Di antara bentuk organisasi sosial di Banten adalah stratifikasi sosial. Pada awal di jaman Kesultanan, lapisan atas dalam stratifikasi sosial adalah pada Sultan dan keluarganya/keturunannya sebagai lapisan bangsawan. Kemudian para pejabat kesultanan, dan akhirnya rakyat biasa. Pada perkembangan selanjutnya, hilangnya kesultanan, yang sebagian peranannya beralih pada Kiyai (kaum spiritual), dalam stratifikasi sosial merekalah yang ada pada lapisan atas. Jika peranan itu berpindah kepada kelompok lain, maka berpindah pulalah lapisan itu.

SISTEM RELIGI
Yang dimaksud dengan sistem religi adalah hubungan antar elemen-elemen dalam upacara agama. Agama Islam sebagai agama resmi keraton dan keseluruhan wilayah kesultanan, dalam upacara-upacaranya mempunyai sistem sendiri, yang meliputi peralatan upacara, pelaku upacara, dan jalannya upacara. Misalnya dalam Salat, ada peralatan-peralatannya dari sejak mesjid, bedug, tongtong, menara, mimbar, mihrab, padasan (pekulen), dan lain-lain. Demikian pula ada pelakunya, dari sejak Imam, makmum, tukang Adzan, berbusana, dan lain-lain; sampai kemudian tata cara upacaranya.
Di jaman kesultanan, Imam sebagai pemimpin Salat itu adalah Sultan sendiri yang pada transformasinya kemudian diserahkan kepada Kadi. Pada perubahan dengan tidak ada sultan, maka upacara agama berpindah kepemimpinannya kepada kiyai. Perkembangan selanjutnya bisa jadi berubah karena transformasi peranan yang terjadi.

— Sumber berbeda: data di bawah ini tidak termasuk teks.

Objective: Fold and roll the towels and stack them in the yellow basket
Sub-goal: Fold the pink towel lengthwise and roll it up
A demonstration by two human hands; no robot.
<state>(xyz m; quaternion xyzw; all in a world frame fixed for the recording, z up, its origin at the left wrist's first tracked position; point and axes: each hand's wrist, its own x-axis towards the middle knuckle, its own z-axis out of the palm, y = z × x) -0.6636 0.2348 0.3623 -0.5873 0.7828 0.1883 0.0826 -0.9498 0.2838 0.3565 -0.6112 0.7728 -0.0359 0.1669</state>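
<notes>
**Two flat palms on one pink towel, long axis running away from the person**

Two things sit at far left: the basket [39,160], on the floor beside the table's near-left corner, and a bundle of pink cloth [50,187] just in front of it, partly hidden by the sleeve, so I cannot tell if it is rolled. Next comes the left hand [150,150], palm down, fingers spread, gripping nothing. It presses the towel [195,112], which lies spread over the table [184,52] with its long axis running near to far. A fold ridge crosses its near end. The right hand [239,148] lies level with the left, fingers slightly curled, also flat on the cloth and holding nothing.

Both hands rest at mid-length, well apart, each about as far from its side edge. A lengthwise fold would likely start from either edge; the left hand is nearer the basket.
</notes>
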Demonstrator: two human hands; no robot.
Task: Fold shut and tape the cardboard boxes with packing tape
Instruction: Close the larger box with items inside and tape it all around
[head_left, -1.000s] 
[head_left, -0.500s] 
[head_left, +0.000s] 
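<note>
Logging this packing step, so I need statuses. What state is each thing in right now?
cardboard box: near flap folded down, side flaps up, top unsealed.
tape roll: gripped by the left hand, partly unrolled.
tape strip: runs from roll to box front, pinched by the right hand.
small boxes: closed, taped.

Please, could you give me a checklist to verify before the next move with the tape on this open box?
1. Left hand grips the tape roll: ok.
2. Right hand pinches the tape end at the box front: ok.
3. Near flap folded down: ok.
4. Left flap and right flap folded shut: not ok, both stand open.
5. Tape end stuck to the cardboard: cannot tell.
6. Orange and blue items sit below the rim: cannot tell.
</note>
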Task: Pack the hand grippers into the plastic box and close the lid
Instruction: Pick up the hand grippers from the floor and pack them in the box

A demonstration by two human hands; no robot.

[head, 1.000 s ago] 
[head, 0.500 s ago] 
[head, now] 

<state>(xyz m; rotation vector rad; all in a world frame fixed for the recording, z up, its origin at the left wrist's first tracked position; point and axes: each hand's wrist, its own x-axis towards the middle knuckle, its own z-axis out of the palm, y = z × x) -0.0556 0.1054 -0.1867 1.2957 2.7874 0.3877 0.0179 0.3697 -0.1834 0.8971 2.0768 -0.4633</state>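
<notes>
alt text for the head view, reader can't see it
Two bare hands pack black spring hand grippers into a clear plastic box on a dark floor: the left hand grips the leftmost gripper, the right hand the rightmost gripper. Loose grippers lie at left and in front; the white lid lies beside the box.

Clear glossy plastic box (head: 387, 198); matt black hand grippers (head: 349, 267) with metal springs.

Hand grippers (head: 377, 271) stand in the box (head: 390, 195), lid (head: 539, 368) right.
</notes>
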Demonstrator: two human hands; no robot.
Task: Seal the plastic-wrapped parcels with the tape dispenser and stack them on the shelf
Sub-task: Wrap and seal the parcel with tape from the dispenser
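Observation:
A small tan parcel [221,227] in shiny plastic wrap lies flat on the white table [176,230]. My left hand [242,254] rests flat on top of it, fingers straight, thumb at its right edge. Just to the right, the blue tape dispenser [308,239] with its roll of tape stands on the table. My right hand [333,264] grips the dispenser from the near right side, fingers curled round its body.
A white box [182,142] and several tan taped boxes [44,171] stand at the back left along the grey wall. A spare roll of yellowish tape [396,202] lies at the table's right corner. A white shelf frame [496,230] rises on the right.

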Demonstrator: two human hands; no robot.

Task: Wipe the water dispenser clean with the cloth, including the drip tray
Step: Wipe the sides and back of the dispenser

SISTEM PERALATAN HIDUP DAN TEKNOLOGI
Kehidupan masyarakat memang memerlukan peralatan dan teknologi. Memperhatikan paralatan hidup dan teknologi dalam kebudayaan Banten, dapat diperoleh informasinya dari peninggalan masa lalu. Salah satu diantaranya misalnya relief, penemuan benda-benda arkeologis, dan catatan-catatan masa lalu. Di jaman kesultanan, kehidupan masyarakat ditandai dengan bertani, berdagang, dan berlayar termasuk nelayan. Dari corak kehidupan ini terlihat bahwa peralatan hidup bagi petani masih terbatas pada alat-alat gali dan lain-lain termasuk pemanfaatan hewan sebagai sumber energi.
Angkutan dan teknologi pelayaran masih memanfaatkan energi angin yang karenanya berkembang pengetahuan ramalan cuaca secara tradisional, misalnya dengan memanfaatkan tanda-tanda alam. Demikian pula teknik pengolahan logam, pembuatan bejana, dan lain-lain, memanfaatkan energi alam dan manusia. Tentu saja aspek (unsur kebudayaan) ini secara struktural mengalami perubahan pada kini dan nanti, meski secara fungsional mungkin tetap.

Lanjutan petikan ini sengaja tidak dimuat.